=== Work to complete ===
Copy exactly the lines of the material below that run from the one containing "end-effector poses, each" through the one containing "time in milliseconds". Copy no other lines.

=== Data excerpts ===
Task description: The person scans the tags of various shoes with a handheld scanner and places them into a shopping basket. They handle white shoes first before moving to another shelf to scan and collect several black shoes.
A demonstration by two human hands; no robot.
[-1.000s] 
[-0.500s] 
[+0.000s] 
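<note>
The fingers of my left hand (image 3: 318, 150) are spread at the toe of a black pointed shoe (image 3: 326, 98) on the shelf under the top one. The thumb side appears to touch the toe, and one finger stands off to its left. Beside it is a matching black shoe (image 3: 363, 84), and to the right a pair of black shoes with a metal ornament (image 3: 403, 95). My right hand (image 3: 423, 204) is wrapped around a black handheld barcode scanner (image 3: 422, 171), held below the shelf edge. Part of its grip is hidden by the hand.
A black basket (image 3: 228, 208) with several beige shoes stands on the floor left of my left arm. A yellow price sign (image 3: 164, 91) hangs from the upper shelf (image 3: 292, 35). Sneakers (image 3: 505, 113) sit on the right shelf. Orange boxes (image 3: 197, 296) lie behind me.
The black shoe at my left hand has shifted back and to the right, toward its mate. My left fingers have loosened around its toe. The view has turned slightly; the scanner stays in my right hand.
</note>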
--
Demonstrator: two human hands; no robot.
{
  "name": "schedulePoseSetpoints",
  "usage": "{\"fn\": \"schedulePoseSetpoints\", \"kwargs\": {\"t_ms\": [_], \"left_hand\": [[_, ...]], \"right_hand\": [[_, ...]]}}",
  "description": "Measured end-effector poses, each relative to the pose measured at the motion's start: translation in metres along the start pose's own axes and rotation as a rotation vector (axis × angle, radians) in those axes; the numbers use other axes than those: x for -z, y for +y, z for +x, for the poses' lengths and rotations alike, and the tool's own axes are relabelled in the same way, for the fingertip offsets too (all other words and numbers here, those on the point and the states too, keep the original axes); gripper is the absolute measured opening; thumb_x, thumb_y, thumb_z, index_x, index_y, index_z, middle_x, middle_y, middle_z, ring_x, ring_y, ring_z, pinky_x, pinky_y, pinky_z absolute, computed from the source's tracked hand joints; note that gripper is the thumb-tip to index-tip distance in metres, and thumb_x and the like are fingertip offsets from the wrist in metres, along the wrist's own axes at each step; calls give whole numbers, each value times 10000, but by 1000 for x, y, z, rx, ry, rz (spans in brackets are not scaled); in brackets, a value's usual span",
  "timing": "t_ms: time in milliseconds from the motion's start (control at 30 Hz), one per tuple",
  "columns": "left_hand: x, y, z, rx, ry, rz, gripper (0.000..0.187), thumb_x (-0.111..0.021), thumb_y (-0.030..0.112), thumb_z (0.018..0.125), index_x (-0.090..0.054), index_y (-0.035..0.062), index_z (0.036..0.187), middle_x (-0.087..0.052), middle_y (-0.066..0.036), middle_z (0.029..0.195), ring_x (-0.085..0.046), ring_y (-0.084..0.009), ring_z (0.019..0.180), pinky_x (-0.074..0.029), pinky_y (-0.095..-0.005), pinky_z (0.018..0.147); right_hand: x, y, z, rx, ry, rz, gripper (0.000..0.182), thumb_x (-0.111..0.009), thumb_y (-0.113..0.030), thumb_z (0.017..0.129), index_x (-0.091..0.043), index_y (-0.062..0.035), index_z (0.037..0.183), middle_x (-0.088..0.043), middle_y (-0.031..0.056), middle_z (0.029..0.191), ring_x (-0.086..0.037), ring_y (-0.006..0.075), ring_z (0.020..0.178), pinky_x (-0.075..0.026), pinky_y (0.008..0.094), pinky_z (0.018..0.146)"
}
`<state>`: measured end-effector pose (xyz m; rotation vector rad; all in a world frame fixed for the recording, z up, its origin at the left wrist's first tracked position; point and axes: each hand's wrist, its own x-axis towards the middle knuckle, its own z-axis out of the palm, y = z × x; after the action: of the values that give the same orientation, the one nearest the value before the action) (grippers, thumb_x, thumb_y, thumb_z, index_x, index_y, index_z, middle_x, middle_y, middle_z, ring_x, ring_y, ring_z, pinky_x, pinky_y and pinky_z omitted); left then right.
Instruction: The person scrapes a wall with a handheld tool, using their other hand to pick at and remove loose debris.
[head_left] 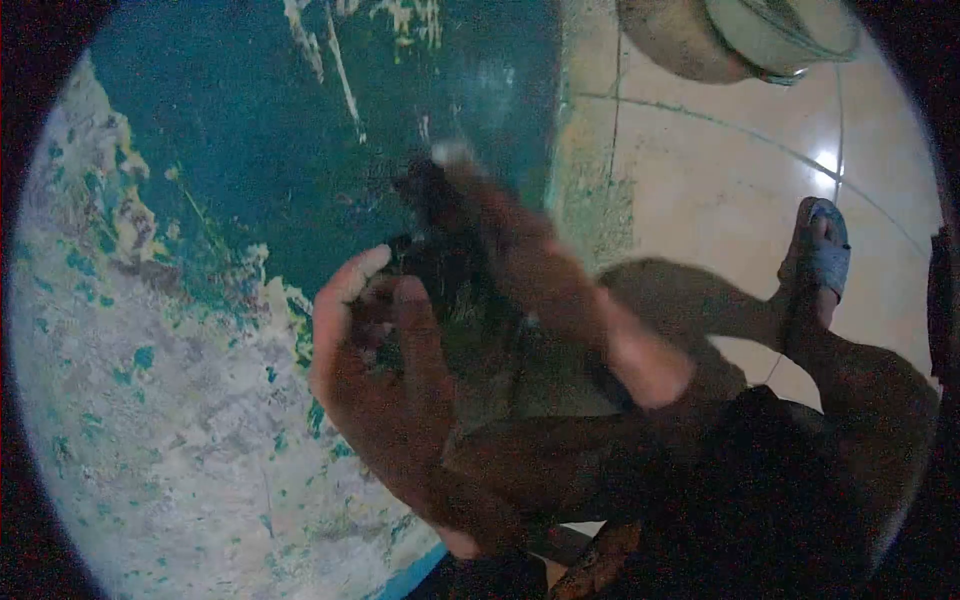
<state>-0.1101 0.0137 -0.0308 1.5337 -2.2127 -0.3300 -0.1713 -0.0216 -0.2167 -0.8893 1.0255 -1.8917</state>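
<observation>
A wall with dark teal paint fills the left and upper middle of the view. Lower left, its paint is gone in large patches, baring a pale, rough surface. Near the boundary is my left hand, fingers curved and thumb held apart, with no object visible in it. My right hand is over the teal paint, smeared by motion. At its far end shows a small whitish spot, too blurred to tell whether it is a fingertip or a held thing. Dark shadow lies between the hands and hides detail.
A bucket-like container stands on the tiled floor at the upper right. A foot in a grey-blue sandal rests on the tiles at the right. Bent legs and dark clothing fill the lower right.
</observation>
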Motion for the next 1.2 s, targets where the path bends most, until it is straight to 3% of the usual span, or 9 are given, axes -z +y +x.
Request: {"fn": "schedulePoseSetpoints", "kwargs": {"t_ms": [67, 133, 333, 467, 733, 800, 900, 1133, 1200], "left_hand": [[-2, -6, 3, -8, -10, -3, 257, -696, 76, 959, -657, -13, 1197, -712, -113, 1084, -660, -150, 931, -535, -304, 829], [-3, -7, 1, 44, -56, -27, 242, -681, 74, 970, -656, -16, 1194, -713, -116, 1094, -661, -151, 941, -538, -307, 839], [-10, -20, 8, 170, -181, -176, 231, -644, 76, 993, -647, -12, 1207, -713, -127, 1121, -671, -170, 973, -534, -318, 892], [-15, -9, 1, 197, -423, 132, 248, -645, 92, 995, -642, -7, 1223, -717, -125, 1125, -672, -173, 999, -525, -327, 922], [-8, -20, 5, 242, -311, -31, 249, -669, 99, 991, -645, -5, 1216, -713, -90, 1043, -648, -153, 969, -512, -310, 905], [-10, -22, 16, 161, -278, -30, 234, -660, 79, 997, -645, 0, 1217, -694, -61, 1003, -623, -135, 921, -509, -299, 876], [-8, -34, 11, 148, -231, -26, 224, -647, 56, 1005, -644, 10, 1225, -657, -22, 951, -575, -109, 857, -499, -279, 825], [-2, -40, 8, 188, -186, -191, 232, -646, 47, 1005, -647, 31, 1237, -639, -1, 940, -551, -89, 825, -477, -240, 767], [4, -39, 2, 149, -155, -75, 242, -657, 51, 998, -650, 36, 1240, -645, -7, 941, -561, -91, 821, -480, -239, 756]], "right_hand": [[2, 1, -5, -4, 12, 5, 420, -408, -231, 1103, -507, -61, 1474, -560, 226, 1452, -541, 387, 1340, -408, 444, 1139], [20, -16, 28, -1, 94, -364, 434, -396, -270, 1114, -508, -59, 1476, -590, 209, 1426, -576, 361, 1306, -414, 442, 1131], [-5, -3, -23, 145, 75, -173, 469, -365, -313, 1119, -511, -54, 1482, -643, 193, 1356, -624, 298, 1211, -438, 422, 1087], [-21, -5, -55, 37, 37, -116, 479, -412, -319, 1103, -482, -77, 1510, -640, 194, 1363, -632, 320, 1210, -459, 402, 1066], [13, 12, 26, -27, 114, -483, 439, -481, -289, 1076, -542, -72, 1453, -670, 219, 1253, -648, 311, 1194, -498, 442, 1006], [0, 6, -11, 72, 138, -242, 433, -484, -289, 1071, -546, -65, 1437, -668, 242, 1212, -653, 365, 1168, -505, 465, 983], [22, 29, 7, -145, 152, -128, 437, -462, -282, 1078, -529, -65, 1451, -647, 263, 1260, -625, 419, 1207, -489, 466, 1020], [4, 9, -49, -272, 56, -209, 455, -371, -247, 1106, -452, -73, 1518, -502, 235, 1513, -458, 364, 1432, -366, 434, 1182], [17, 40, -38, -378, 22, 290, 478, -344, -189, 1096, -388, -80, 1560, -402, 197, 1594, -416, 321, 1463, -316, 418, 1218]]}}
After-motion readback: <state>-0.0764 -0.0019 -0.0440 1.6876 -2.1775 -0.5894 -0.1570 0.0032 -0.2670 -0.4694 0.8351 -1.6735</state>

=== Exercise result ===
  "description": "Measured end-effector poses, each relative to the pose measured at the motion's start: translation in metres along the start pose's own axes and rotation as a rotation vector (axis × angle, radians) in those axes; the numbers use other axes than those: x for -z, y for +y, z for +x, for the poses' lengths and rotations alike, and the tool's own axes are relabelled in the same way, for the fingertip offsets too (all other words and numbers here, those on the point and the states too, keep the original axes); gripper is the absolute measured opening; thumb_x, thumb_y, thumb_z, index_x, index_y, index_z, middle_x, middle_y, middle_z, ring_x, ring_y, ring_z, pinky_x, pinky_y, pinky_z absolute, computed from the source's tracked hand joints; note that gripper is the thumb-tip to index-tip distance in metres, and thumb_x and the like are fingertip offsets from the wrist in metres, along the wrist's own axes at each step; calls give whole numbers, each value times 10000, but by 1000 for x, y, z, rx, ry, rz (spans in brackets are not scaled); in brackets, a value's usual span",
  "timing": "t_ms: time in milliseconds from the motion's start (control at 30 Hz), one per tuple",

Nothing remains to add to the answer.